The material below contains a line with "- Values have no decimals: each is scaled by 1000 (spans" and a line with "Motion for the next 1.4". Copy exactly those two lines and all lines between them.

*** Opening Data to examine ***

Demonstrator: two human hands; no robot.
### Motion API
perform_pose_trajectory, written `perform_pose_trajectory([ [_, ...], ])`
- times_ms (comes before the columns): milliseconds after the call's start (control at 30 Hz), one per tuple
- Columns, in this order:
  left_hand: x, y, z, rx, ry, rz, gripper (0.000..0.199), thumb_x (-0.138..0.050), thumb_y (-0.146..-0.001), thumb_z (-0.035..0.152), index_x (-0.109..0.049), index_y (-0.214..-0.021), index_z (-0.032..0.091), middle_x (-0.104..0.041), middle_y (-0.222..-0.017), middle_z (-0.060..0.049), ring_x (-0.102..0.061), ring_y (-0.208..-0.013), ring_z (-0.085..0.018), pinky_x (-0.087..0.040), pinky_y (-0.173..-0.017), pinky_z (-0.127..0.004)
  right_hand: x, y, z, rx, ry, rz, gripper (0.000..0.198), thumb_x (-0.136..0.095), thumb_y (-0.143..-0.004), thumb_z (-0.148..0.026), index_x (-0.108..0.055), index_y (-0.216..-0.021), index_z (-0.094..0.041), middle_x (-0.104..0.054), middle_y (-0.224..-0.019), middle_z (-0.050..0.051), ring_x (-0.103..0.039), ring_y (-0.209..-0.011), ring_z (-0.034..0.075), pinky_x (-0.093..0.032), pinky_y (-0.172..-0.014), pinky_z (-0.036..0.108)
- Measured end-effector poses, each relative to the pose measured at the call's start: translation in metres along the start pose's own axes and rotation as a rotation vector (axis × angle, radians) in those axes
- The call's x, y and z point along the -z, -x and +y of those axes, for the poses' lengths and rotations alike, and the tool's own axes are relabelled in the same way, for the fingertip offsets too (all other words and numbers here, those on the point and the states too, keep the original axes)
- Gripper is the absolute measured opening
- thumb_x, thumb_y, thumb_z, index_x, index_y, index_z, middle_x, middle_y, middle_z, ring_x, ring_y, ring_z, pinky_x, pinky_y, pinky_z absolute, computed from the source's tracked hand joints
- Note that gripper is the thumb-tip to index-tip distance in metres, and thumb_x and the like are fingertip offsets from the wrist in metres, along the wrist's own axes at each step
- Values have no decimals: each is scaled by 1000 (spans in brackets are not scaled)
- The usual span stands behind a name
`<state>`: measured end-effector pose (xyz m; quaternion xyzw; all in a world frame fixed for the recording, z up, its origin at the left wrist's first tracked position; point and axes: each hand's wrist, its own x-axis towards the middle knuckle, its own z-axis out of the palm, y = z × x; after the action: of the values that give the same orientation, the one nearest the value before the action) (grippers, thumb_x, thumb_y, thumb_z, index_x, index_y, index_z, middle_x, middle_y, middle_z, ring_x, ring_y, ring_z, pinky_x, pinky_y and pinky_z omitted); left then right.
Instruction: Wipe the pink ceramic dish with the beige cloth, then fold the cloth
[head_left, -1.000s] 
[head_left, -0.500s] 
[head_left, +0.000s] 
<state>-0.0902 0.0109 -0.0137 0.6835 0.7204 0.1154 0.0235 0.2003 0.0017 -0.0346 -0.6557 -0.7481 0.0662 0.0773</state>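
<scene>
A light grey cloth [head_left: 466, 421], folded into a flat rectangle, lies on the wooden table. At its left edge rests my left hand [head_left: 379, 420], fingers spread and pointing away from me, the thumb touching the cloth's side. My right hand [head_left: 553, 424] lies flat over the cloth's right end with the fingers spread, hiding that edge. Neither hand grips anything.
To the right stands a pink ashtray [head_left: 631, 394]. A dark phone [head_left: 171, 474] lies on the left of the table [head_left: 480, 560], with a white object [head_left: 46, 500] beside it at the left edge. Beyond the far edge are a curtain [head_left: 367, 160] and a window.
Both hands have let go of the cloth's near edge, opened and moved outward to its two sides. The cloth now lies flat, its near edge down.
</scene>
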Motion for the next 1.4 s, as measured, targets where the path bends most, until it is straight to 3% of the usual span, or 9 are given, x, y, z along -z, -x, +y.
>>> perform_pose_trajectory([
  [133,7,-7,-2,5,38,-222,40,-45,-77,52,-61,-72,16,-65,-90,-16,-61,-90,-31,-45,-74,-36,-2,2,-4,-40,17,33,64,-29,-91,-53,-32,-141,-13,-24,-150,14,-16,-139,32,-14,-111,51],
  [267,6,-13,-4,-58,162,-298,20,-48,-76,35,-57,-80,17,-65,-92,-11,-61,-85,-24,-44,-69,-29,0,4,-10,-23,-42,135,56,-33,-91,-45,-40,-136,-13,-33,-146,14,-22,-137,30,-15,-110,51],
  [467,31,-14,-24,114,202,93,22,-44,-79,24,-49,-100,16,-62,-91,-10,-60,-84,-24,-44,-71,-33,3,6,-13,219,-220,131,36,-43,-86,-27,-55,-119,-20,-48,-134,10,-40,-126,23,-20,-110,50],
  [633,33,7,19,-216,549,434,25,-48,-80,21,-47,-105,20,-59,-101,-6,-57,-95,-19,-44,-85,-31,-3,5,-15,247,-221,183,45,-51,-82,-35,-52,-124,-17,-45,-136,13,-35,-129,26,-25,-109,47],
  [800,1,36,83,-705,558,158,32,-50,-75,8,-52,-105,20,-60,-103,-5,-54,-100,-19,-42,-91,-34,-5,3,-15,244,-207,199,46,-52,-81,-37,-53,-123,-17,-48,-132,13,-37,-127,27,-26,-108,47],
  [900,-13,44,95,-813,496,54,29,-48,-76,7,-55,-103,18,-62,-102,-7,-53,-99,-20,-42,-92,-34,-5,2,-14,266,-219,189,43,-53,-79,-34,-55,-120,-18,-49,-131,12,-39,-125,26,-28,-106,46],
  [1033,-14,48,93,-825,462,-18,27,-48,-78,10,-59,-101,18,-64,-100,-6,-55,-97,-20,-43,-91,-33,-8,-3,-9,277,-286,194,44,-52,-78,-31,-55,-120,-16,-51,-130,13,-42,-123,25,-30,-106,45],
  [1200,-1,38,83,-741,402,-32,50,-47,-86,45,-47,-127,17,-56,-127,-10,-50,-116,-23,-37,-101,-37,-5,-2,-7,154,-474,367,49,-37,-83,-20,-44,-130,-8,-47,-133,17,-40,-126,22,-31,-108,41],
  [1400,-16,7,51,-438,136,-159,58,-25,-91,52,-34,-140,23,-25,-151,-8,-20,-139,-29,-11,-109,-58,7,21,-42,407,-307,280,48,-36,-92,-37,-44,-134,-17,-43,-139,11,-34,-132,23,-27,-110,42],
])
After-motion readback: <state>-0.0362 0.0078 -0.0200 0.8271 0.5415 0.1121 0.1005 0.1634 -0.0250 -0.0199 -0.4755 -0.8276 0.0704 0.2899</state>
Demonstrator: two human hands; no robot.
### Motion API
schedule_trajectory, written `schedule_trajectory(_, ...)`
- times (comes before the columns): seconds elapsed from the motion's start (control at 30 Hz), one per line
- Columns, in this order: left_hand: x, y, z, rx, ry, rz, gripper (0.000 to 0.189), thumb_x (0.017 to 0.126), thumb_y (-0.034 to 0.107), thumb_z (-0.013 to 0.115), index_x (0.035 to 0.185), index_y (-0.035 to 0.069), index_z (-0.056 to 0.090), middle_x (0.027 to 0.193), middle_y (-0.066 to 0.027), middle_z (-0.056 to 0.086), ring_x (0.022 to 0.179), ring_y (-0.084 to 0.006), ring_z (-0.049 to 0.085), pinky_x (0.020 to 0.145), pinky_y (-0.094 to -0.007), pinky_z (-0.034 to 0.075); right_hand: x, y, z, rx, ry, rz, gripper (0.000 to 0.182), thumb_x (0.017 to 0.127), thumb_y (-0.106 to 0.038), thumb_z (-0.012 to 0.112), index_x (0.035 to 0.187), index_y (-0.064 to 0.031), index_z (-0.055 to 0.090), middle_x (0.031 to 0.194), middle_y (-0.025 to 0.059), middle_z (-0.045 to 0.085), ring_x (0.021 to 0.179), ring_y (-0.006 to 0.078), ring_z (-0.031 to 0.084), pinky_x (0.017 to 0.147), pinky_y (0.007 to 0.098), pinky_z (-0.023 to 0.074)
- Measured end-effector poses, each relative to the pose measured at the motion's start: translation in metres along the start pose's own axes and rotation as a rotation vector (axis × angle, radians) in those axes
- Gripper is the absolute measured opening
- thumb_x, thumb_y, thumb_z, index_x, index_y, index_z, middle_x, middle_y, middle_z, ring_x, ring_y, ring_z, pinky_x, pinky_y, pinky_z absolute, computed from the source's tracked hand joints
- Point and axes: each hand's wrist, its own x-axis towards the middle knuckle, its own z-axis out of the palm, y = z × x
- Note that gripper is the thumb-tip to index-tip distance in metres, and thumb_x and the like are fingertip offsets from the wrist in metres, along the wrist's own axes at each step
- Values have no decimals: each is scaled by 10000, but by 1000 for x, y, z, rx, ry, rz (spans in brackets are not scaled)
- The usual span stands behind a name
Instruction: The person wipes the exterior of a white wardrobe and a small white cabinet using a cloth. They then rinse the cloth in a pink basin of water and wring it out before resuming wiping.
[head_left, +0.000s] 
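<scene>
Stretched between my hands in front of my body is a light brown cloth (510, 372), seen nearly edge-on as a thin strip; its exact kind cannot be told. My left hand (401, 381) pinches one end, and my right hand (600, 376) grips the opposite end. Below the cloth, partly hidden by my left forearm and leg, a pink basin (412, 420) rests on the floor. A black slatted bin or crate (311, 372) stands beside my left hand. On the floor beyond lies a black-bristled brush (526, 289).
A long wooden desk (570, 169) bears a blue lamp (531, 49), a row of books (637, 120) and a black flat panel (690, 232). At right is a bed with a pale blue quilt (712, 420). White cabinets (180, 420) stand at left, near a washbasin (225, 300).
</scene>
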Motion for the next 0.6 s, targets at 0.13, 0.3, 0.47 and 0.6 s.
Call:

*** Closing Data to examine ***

Solution to the problem:
- Values have no decimals: each is scaled by 1000 (spans in brackets are not scaled)
- The usual span stands behind a name
`<state>`: measured end-effector pose (xyz m; quaternion xyzw; all in a world frame fixed for the recording, z up, its origin at the left wrist's first tracked position; point and axes: each hand's wrist, its own x-axis towards the middle knuckle, its own z-axis out of the palm, y = z × x; after the action: of the values that give the same orientation, the one nearest the value before the action) (grippers, thumb_x, thumb_y, thumb_z, index_x, index_y, index_z, middle_x, middle_y, middle_z, ring_x, ring_y, ring_z, pinky_x, pinky_y and pinky_z omitted); left then right.
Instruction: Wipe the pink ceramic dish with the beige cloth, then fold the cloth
[head_left, -1.000s] 
[head_left, -0.500s] 
[head_left, +0.000s] 
<state>-0.0902 0.0109 -0.0137 0.6835 0.7204 0.1154 0.0235 0.2003 0.0017 -0.0346 -0.6557 -0.7481 0.0662 0.0773</state>
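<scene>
A light grey cloth [head_left: 466, 421], folded into a flat rectangle, lies on the wooden table. At its left edge rests my left hand [head_left: 379, 420], fingers spread and pointing away from me, the thumb touching the cloth's side. My right hand [head_left: 553, 424] lies flat over the cloth's right end with the fingers spread, hiding that edge. Neither hand grips anything.
To the right stands a pink ashtray [head_left: 631, 394]. A dark phone [head_left: 171, 474] lies on the left of the table [head_left: 480, 560], with a white object [head_left: 46, 500] beside it at the left edge. Beyond the far edge are a curtain [head_left: 367, 160] and a window.
Both hands have let go of the cloth's near edge, opened and moved outward to its two sides. The cloth now lies flat, its near edge down.
</scene>
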Motion for the next 1.4 s, as measured, targets where the path bends most, until it is straight to 3% of the usual span, or 9 are given, x, y, z along -z, -x, +y.

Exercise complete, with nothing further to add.